The future of broadcasting?
There’s no great clamor from ordinary TV viewers for IPTV, although that’s not unusual where new inventions and innovations are concerned; no-one can truly appreciate something they haven’t yet experienced. But the huge popularity of VOD websites such as BBC iPlayer and time-shifting personal video recorders (PVRs) such as TiVO (and Sky+ in the UK) strongly suggest TV will move increasingly away from broadly defined channels and rigid schedules to more narrowly focused, pay-per-view programming.

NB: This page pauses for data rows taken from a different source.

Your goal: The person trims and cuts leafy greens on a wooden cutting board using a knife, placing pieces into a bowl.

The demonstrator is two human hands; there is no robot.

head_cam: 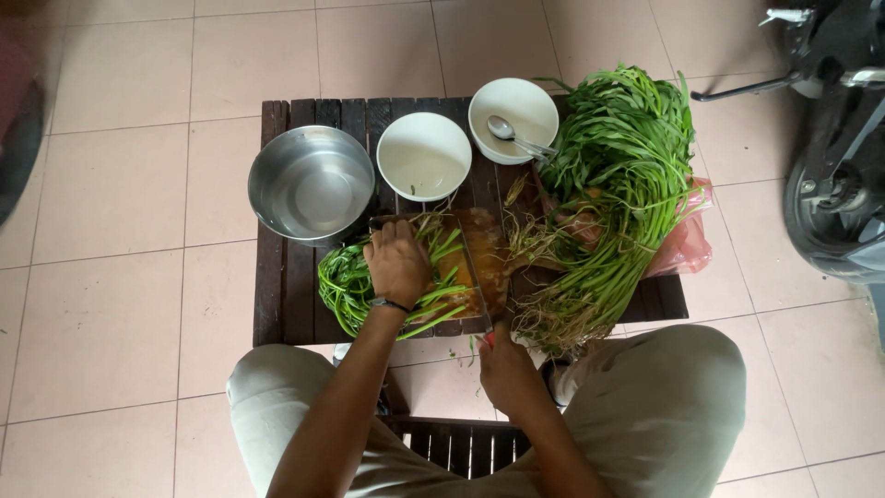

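Observation:
My left hand [398,261] presses flat on a bunch of green leafy stems [352,288] lying across an orange-brown cutting board [484,247]. My right hand [502,364] grips the handle of a knife [476,277], whose blade runs lengthwise over the board just right of the stems. A dark band sits on my left wrist. Everything rests on a low dark slatted wooden table [281,286].
A steel bowl [311,184] and two white bowls [424,155] stand at the table's back; the right white bowl [513,120] holds a spoon. A large heap of greens with roots [613,184] lies on a pink plastic bag [687,244]. A scooter wheel [830,221] is at right.

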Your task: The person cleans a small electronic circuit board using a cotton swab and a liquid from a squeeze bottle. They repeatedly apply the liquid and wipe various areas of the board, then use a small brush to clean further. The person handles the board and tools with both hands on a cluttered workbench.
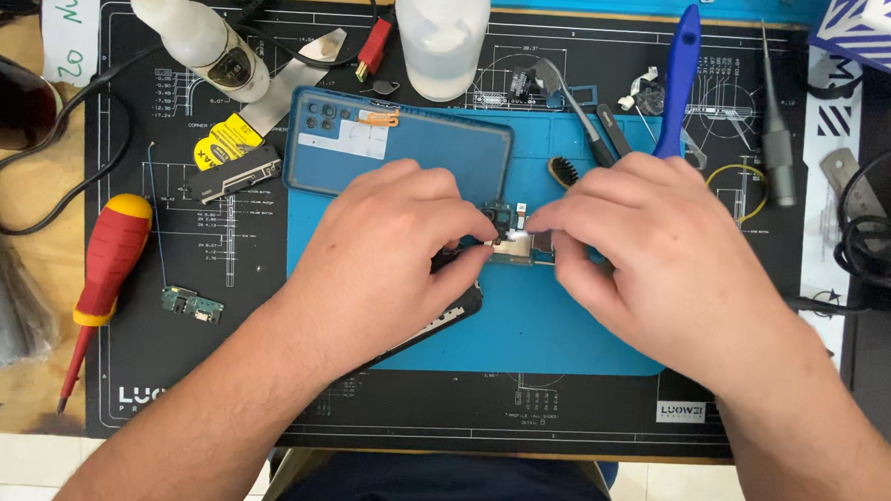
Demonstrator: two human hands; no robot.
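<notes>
Both hands meet over the blue mat (pixel 522 334): the left hand (pixel 380 253) and right hand (pixel 646 254) each pinch with curled fingertips a small circuit board (pixel 514 241) with a camera module, at the middle of the mat just below the blue phone back cover (pixel 420 149). Most of the board is hidden beneath the fingers, so its full outline can't be made out. The dark phone body (pixel 443 316) peeks out under the left palm, mostly covered, and a red screwdriver (pixel 109 266) lies well apart at the left.
</notes>
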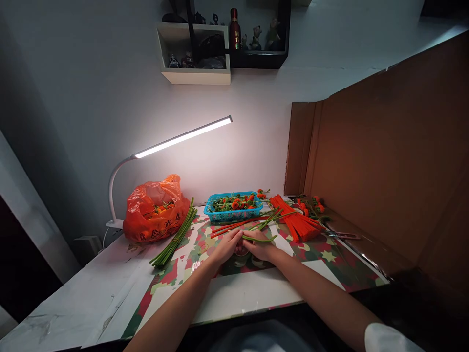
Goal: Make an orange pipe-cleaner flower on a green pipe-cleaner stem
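My left hand [227,246] and my right hand [261,248] meet at the middle of the table over a patterned red and green sheet [326,254]. Both are closed together on a green fuzzy stem [261,239] that sticks out to the right across my right hand. A few loose green and orange stems [252,223] lie just beyond the fingers. A blue basket [233,207] of small orange and green pieces stands behind them.
A bundle of green stems [174,240] lies at the left. An orange plastic bag [155,209] sits by the lamp [176,142]. A bundle of orange stems [295,219] and scissors [340,235] lie right. A cardboard wall [388,146] stands on the right.
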Demonstrator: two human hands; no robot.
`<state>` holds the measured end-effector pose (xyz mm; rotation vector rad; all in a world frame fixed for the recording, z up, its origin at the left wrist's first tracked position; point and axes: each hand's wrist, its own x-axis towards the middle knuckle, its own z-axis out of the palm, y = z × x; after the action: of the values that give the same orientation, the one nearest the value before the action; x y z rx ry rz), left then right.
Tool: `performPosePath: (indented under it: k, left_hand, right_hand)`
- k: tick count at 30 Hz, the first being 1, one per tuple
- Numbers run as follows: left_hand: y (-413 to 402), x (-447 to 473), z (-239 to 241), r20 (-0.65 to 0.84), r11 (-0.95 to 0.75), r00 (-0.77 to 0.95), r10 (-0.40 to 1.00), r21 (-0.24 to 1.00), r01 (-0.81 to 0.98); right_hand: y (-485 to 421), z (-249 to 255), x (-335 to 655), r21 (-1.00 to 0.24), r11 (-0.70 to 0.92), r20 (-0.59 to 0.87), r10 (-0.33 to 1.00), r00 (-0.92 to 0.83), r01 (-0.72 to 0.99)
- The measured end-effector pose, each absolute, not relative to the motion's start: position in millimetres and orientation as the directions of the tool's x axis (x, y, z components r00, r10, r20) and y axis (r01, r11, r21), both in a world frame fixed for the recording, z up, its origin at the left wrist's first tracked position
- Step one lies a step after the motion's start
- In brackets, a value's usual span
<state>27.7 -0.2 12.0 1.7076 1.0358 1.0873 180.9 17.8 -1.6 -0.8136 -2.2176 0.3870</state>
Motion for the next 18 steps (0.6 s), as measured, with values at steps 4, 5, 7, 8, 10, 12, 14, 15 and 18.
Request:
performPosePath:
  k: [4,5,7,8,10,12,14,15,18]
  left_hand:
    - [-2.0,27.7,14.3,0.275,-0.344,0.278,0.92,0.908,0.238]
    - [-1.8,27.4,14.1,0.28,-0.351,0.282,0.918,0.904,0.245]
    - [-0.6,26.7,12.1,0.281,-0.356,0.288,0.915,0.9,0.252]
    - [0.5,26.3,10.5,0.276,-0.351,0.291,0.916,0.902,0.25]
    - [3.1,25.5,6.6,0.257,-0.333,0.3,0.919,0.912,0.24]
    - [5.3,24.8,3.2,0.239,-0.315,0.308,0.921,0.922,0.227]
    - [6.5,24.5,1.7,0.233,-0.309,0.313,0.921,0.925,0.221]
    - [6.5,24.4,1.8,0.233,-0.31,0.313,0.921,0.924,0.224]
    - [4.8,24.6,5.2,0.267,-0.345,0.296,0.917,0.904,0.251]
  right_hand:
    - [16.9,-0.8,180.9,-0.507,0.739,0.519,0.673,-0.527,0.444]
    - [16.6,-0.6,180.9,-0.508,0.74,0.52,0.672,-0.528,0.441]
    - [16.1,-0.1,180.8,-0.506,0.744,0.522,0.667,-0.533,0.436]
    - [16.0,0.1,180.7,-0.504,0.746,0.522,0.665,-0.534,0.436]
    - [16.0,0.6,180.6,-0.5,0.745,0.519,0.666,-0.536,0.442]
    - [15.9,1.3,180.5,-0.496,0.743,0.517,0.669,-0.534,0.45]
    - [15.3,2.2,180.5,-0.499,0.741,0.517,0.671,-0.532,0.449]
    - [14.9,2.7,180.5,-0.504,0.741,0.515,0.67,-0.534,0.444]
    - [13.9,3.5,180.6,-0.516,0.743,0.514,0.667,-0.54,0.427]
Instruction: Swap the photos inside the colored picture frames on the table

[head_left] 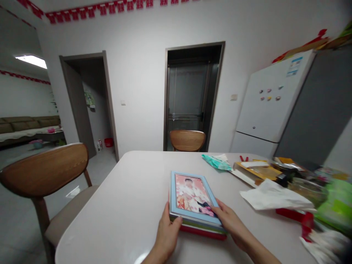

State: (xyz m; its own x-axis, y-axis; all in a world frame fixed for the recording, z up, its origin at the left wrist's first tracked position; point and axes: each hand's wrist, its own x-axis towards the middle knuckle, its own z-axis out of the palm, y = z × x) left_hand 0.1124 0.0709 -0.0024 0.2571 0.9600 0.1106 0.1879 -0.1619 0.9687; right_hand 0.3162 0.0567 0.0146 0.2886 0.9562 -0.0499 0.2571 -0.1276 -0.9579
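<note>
A stack of picture frames [203, 221] lies near the front of the white table. The top one has a light blue border [172, 190] around a pink photo [189, 194]; green and red edges show beneath it. My left hand [168, 231] grips the near left corner of the stack, its thumb at the front edge. On the right side, my right hand [228, 220] is closed round the edge with its thumb on top of the blue border. The fingers under the stack are hidden.
Along the table's [115, 205] right side lie white tissue paper [275, 196], a teal packet [217, 162], a yellow-brown box [255, 170], a glass container [308, 189] and a green bag [335, 205]. Wooden chairs stand at the left [49, 168] and far side [187, 140]. A white fridge [266, 113] is behind.
</note>
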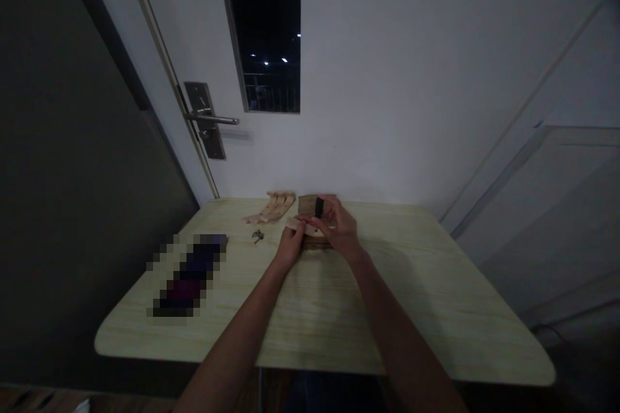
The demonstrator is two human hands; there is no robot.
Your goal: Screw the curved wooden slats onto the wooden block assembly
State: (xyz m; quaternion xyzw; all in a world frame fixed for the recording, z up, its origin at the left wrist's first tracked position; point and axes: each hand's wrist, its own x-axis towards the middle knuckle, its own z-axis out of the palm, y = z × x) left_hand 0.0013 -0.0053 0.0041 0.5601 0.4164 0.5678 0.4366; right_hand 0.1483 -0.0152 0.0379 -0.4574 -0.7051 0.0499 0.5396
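Wood piece (pixel 301 224) held in both hands near the far edge of the counter (pixel 436 310).
The left hand (pixel 289 246) and right hand (pixel 341 229) have their fingers closed on it. A black bit (pixel 320 206) sticks up just behind. Wood strips (pixel 275 206) lie to the left, near a small dark clip (pixel 258 236).

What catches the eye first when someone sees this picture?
The left hand and right hand meet on small wooden pieces at the far middle of the pale table. Left of them lies a pile of wooden strips; a blurred dark object sits nearer the left edge. A black window cuts the white wall.
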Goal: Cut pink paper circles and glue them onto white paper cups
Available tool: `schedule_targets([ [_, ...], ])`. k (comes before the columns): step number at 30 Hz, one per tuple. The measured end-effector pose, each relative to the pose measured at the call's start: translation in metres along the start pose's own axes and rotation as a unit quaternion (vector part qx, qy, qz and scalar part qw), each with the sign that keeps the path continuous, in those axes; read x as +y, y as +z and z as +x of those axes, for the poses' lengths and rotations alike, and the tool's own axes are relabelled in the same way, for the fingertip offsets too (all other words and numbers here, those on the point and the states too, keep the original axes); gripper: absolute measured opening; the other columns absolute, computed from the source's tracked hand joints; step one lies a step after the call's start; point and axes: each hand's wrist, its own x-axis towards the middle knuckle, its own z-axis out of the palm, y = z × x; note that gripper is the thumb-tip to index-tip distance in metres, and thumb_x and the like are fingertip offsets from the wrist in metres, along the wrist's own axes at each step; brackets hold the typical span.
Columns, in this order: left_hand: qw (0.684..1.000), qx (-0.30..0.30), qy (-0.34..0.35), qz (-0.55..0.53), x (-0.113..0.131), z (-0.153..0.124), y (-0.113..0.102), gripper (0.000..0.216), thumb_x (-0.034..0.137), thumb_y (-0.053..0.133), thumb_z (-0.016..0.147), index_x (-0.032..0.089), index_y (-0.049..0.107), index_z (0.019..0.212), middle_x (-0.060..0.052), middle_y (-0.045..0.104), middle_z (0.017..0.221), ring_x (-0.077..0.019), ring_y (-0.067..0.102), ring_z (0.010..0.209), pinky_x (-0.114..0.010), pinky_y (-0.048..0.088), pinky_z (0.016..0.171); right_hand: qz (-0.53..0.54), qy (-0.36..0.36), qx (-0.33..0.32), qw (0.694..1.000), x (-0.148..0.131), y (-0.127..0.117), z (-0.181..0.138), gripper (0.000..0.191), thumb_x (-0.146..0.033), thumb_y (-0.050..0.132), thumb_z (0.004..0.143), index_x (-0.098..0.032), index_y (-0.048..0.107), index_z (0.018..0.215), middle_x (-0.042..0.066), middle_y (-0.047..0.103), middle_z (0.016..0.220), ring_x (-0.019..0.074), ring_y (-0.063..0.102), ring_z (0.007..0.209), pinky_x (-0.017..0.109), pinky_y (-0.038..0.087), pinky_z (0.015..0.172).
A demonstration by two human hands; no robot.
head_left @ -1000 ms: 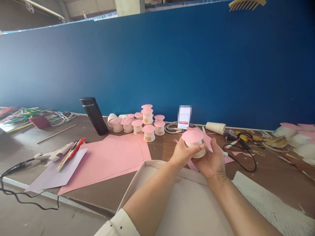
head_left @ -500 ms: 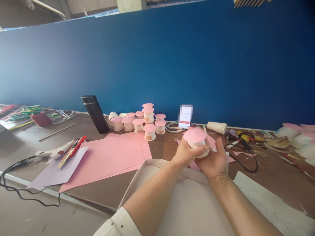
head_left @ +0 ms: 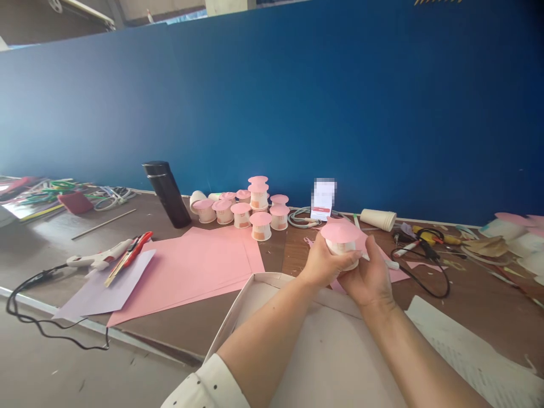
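A white paper cup with a pink paper cone roof (head_left: 340, 231) is held upright between my two hands, above the far edge of a shallow white box (head_left: 340, 351). My left hand (head_left: 325, 263) wraps round the cup's left side, its thumb across the front. My right hand (head_left: 369, 275) closes on the cup from the right and below, with the thumb raised; some of its fingers are hidden behind the cup. Beyond, to the left, several similar roofed cups (head_left: 260, 226) stand grouped, one of them stacked on another.
Pink paper sheets (head_left: 199, 266) lie left of the box, with a lilac sheet (head_left: 114, 289), a box cutter (head_left: 127, 258) and a glue gun (head_left: 100, 256). A black bottle (head_left: 168, 195), a phone (head_left: 323, 198), stacked paper cups (head_left: 378, 219) and a printed sheet (head_left: 463, 351) surround the work area.
My right hand's fingers have drawn in a little closer round the cup. The roofed cup has turned or tilted slightly; the whole view has shifted a little.
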Motion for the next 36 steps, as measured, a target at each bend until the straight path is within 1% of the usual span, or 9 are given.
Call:
schedule_targets([
  [5,0.994,0.093,-0.010,0.060,0.003,0.005,-0.010,0.052,0.026,0.084,0.066,0.017,0.058,0.111,-0.010,0.069,0.108,-0.0243,0.065,0.102,-0.036,0.051,0.087,-0.033,0.061,-0.014,0.997,0.002,-0.004,0.003,0.049,-0.056,0.039,0.095,-0.019,0.068,0.108,0.009,0.076,0.089,0.0221,0.073,0.082,0.036,0.060,0.077],
  [14,1.000,0.014,0.012,-0.015,-0.006,0.000,0.003,0.067,0.031,0.088,0.062,0.018,0.057,0.119,-0.010,0.069,0.112,-0.0265,0.063,0.107,-0.041,0.050,0.094,-0.024,-0.036,-0.036,0.998,0.000,-0.007,0.001,0.043,-0.057,0.049,0.091,-0.031,0.067,0.119,0.002,0.069,0.125,0.0253,0.060,0.123,0.049,0.049,0.102],
  [20,1.000,0.007,0.008,-0.014,-0.004,0.001,0.004,0.065,0.033,0.087,0.063,0.018,0.057,0.118,-0.010,0.069,0.110,-0.0249,0.064,0.104,-0.040,0.051,0.093,-0.022,-0.033,-0.021,0.999,-0.003,0.000,0.000,0.044,-0.056,0.044,0.093,-0.028,0.067,0.117,0.004,0.071,0.121,0.0247,0.065,0.115,0.046,0.051,0.099],
  [24,0.996,0.060,0.028,0.061,-0.001,0.007,-0.013,0.054,0.035,0.081,0.070,0.017,0.056,0.114,-0.010,0.067,0.109,-0.0237,0.064,0.099,-0.038,0.050,0.088,-0.162,0.035,0.021,0.986,-0.009,-0.014,0.012,0.043,-0.056,0.051,0.091,-0.022,0.067,0.113,0.011,0.076,0.098,0.0267,0.073,0.092,0.046,0.057,0.084],
  [26,0.980,0.127,0.029,0.151,-0.001,0.011,-0.024,0.056,0.035,0.082,0.069,0.018,0.055,0.115,-0.011,0.065,0.112,-0.0250,0.062,0.104,-0.039,0.048,0.090,-0.302,-0.017,0.099,0.948,-0.014,-0.023,0.015,0.042,-0.056,0.063,0.084,-0.021,0.068,0.107,0.011,0.075,0.090,0.0277,0.072,0.085,0.046,0.057,0.080],
  [29,0.941,0.168,0.033,0.291,-0.009,0.016,-0.036,0.060,0.036,0.083,0.066,0.018,0.053,0.115,-0.013,0.061,0.116,-0.0290,0.056,0.113,-0.042,0.045,0.093,-0.480,-0.267,0.196,0.812,-0.020,-0.028,0.011,0.044,-0.053,0.069,0.080,-0.023,0.069,0.112,0.010,0.071,0.106,0.0268,0.066,0.098,0.046,0.051,0.093],
  [31,0.922,0.156,0.048,0.351,-0.018,0.017,-0.038,0.061,0.035,0.081,0.067,0.018,0.051,0.117,-0.014,0.059,0.117,-0.0306,0.054,0.116,-0.043,0.044,0.094,-0.537,-0.417,0.178,0.711,-0.022,-0.023,0.003,0.046,-0.050,0.063,0.086,-0.026,0.064,0.125,0.011,0.063,0.124,0.0272,0.059,0.113,0.046,0.045,0.100],
  [33,0.911,0.130,0.072,0.384,-0.025,0.017,-0.037,0.062,0.035,0.081,0.068,0.018,0.050,0.119,-0.014,0.058,0.118,-0.0314,0.054,0.116,-0.044,0.044,0.094,-0.588,-0.510,0.111,0.618,-0.022,-0.014,-0.005,0.042,-0.046,0.058,0.091,-0.028,0.063,0.129,0.011,0.056,0.134,0.0287,0.050,0.126,0.046,0.040,0.106],
  [36,0.906,0.115,0.095,0.397,-0.029,0.015,-0.033,0.062,0.036,0.080,0.069,0.018,0.050,0.119,-0.014,0.058,0.116,-0.0316,0.054,0.115,-0.044,0.044,0.095,-0.659,-0.550,0.035,0.512,-0.017,-0.004,-0.010,0.041,-0.041,0.057,0.092,-0.030,0.062,0.131,0.010,0.045,0.147,0.0324,0.040,0.136,0.053,0.025,0.114],
])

Even so, consumer demand won’t be the main driving force in the transition from 20th-century broadcast TV to 21st-century IPTV—at least, not to begin with. In the last decade or so, traditional telephone companies, faced with competition from cable-based rivals, have had no choice but to redefine themselves as information service providers, offering Internet connectivity as well as phone services. The more powerful and enterprising among them now see a further business opportunity by redefining themselves so they offer telephone, Internet, and TV services simultaneously. Cable companies already offer all three services in attractive bundles; IPTV makes it possible for telephone providers and broadcasters to join forces and compete. In the longer term, who knows whether people will even regard TV, telephone, and the Internet as separate entities, or whether they will continue to converge and merge?
Delivering IPTV sounds easier than it may prove in practice. The biggest inhibitor at the moment is that too few homes have broadband connections with enough capacity to handle a single high-quality TV stream, never mind several simultaneous streams (if there are several TVs in the same home). Upgrading ordinary broadband connections to fiber-optic broadband, so they routinely provide homes with 10–100Mbps, will take time and considerable investment. Until that happens, IPTV providers will not be able to guarantee a “quality of service” (often referred to as QoS or sometimes a “quality of experience,” QoE) as good as TV delivered through cable, satellite, or across the airwaves. Latency (delays in packet arrival) and packet loss are problems enough for VoIP (Voice Over Internet Protocol) telephones, and they become much more of an issue when broadcast-quality video is added into the stream. Since IPTV uses compressed video formats such as MPEG2 and MPEG4, packet loss has a much more serious effect than it would have on uncompressed video or audio streams: the higher the compression rate, the bigger the effect every lost packet has on the picture you see.
With luck, IPTV may take off in exactly the same way as broadband Internet did in the early 2000s: back then, as more people used the Internet, they felt hampered by the limitations of dial-up connectivity, demanded (and showed they were willing to pay for) higher-quality broadband, and provided enough revenue for the telecommunications companies to upgrade their networks. Once viewers start to experience the convenience, control, and interactivity of IPTV, higher bandwidth Internet connections that make it possible seem certain to follow.